Pior que não, estou aguardando ainda!!! Provavelmente eu mesmo terei de ir para Florianópolis para auxiliar. Sobre o padre, já o escutaram.
15 de dezembro de 2011 05:32
Jean Scharlau disse...

Será que a polícia de Palhoça está fazendo o levantamento dos dados existentes na Internet? Porque deve saber que, tão importante quanto a perícia no local, o é colher o depoimento de todas as pessoas que estiveram ou se comunicaram com a vítima em período recente, bem como coletar o íntegro teor dessa comunicação e comprovar sua veracidade na medida do possível mais imediato.

Será que já tomou o depoimento de Jorge Oliveira?
Que em seu blog (http://abobado.wordpress.com/2011/12/14/as-ltimas-palavras-que-troquei-com-o-mosquito/) e também no Twitter (http://twitter.com/#!/abobado) afirma que manteve conversações com o Amilton via mensagens privadas no Twitter, onde teria tentado demovê-lo de idéias depressivas e suicidas, mas só divulgou dois trechos.
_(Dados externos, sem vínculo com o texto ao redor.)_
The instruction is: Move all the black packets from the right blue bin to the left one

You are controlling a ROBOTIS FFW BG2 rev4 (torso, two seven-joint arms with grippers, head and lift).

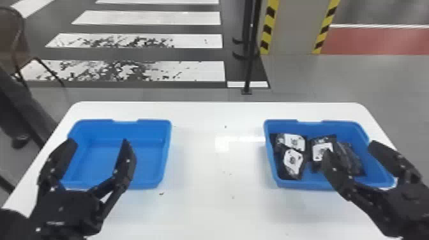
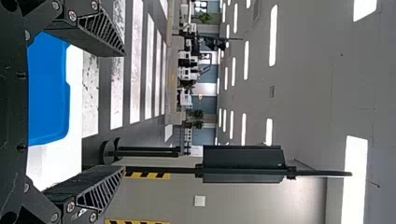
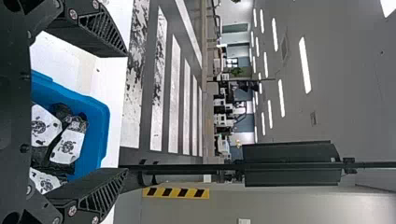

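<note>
In the head view my left gripper (image 1: 97, 145) stands open above the near part of the left blue bin (image 1: 167, 153), which holds nothing. My right gripper (image 1: 348, 150) is open over the right side of the right blue bin (image 1: 271, 169). Several black packets with white labels lie in that bin, among them one packet (image 1: 292, 162) at its left; the right fingers partly cover others. In the left wrist view the left gripper (image 2: 123, 112) has nothing between its fingers, with the left bin (image 2: 46, 93) beyond. The right wrist view has the right gripper (image 3: 126, 112) open and packets (image 3: 67, 147) in the bin.
Both bins stand on a white table (image 1: 217, 166), with a wide stretch of tabletop between them. Behind the table rises a black pole (image 1: 250, 63) on the floor. A chair (image 1: 16, 41) and a person's leg are at the far left.
</note>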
Esta conversa deve estar disponível no twitter dos dois, dele e do Amilton para averiguação, já que ele mesmo relata que não fora possível conversar por telefone. Inclusive e importante, também deve estar registrado lá o pedido do Amilton para que apagasse o blog e se passara senhas de acesso, entre outros dados.
15 de dezembro de 2011 07:31

Jean Scharlau disse...

Gustavo de Carvalho Rocha said...

Leonardo,

Também notei que ele estava com um tom nos discursos que não era seu estilo. Porem, minha mãe estava comentando que ele estava falando com um colega dele pela net, quando derrepente ele parou. Ao chegar na sua casa, a porta estava aberta e o Mosquito morto. E agora?
Em:
http://www.blogger.com/comment.g?blogID=32475796&postID=6061306434343361349

Jean Scharlau disse...

http://yfrog.com/z/khoafnej

Deisi Gomes disse...

Linda homenagem e emocionante despedida!
Acho interessante deixar em aberto a questão se foi suicidio ou não. Existem pessoas que estão dando depoimentos e entrevistas afirmando que foi suicidio.
Não podemos dar o caso por encerrado, deixemos a policia trabalhar e fiquemos atentos aos resultados das investigações.Por hora, além de prematuro, é uma atitude irresponsavel fazer qualquer afirmação em relação a causa de sua morte!

Pedro Henrique Caldas disse...

Um belo epitáfio, sem dúvida, mas que gostaríamos que não tivesse sido escrito.

luizzz R! disse...

http://www.rodrigovianna.com.br/outras-palavras/a-morte-do-blogueiro-mosquito.html


Sem romance, com alto grau de realidade.